PROBLEM REQUIREMENTS: Copy the entries exactly, leaving out nothing.

(RECORDS PROVIDED begins)

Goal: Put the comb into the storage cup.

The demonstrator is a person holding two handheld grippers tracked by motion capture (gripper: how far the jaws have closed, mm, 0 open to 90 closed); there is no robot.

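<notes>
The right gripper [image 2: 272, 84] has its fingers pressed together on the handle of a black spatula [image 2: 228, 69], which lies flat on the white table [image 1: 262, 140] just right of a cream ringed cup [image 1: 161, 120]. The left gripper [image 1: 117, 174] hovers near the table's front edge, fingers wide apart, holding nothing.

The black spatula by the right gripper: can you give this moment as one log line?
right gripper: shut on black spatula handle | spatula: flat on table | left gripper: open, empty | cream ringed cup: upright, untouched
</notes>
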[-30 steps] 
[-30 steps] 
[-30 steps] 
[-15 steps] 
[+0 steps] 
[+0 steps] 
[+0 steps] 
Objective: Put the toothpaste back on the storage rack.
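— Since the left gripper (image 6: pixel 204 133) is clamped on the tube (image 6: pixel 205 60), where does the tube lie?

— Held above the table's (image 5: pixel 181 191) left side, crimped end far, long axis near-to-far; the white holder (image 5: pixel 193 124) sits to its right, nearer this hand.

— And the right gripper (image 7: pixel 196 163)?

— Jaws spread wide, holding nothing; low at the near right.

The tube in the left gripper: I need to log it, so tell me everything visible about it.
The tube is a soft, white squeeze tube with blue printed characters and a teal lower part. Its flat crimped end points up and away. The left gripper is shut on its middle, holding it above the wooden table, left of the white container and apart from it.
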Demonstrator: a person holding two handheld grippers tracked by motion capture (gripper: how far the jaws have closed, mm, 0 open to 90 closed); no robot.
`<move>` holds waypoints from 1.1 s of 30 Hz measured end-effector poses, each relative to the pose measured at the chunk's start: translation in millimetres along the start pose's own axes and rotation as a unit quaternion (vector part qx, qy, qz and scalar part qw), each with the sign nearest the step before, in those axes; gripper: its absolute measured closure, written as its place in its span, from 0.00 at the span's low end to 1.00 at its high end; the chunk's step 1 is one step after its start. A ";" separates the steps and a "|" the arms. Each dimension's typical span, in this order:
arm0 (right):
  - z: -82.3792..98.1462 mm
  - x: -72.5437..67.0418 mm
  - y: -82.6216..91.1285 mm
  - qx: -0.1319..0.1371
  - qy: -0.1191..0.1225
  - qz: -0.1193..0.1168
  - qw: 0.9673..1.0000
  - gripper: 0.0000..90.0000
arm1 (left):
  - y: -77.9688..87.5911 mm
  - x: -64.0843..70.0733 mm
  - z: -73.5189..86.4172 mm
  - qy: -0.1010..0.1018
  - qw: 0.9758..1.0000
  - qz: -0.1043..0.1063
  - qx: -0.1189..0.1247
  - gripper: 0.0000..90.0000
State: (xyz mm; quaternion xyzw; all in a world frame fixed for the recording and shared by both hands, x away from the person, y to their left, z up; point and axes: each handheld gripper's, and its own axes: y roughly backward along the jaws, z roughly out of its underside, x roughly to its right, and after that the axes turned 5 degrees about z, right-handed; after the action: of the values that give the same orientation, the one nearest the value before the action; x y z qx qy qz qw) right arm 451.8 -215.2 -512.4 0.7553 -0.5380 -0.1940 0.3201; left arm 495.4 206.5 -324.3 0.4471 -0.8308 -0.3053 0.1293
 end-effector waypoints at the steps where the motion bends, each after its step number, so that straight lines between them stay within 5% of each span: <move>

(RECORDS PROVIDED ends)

ANSWER TO THIS TASK:
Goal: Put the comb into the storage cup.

The demonstrator is a person holding two handheld grippers tracked by motion capture (gripper: how far the jaws have closed, mm, 0 open to 90 closed); there is no robot.

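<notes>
The right gripper [image 2: 272, 84] has its fingers pressed together on the handle of a black spatula [image 2: 228, 69], which lies flat on the white table [image 1: 262, 140] just right of a cream ringed cup [image 1: 161, 120]. The left gripper [image 1: 117, 174] hovers near the table's front edge, fingers wide apart, holding nothing.

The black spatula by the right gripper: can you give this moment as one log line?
right gripper: shut on black spatula handle | spatula: flat on table | left gripper: open, empty | cream ringed cup: upright, untouched
</notes>
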[-30 steps] 
[-30 steps] 
[-30 steps] 
[-15 steps] 
[+0 steps] 
[+0 steps] 
[+0 steps] 
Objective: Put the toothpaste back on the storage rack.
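— Since the left gripper (image 6: pixel 204 133) is clamped on the tube (image 6: pixel 205 60), where does the tube lie?

— Held above the table's (image 5: pixel 181 191) left side, crimped end far, long axis near-to-far; the white holder (image 5: pixel 193 124) sits to its right, nearer this hand.

— And the right gripper (image 7: pixel 196 163)?

— Jaws spread wide, holding nothing; low at the near right.

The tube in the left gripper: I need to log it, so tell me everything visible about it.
The tube is a soft, white squeeze tube with blue printed characters and a teal lower part. Its flat crimped end points up and away. The left gripper is shut on its middle, holding it above the wooden table, left of the white container and apart from it.
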Demonstrator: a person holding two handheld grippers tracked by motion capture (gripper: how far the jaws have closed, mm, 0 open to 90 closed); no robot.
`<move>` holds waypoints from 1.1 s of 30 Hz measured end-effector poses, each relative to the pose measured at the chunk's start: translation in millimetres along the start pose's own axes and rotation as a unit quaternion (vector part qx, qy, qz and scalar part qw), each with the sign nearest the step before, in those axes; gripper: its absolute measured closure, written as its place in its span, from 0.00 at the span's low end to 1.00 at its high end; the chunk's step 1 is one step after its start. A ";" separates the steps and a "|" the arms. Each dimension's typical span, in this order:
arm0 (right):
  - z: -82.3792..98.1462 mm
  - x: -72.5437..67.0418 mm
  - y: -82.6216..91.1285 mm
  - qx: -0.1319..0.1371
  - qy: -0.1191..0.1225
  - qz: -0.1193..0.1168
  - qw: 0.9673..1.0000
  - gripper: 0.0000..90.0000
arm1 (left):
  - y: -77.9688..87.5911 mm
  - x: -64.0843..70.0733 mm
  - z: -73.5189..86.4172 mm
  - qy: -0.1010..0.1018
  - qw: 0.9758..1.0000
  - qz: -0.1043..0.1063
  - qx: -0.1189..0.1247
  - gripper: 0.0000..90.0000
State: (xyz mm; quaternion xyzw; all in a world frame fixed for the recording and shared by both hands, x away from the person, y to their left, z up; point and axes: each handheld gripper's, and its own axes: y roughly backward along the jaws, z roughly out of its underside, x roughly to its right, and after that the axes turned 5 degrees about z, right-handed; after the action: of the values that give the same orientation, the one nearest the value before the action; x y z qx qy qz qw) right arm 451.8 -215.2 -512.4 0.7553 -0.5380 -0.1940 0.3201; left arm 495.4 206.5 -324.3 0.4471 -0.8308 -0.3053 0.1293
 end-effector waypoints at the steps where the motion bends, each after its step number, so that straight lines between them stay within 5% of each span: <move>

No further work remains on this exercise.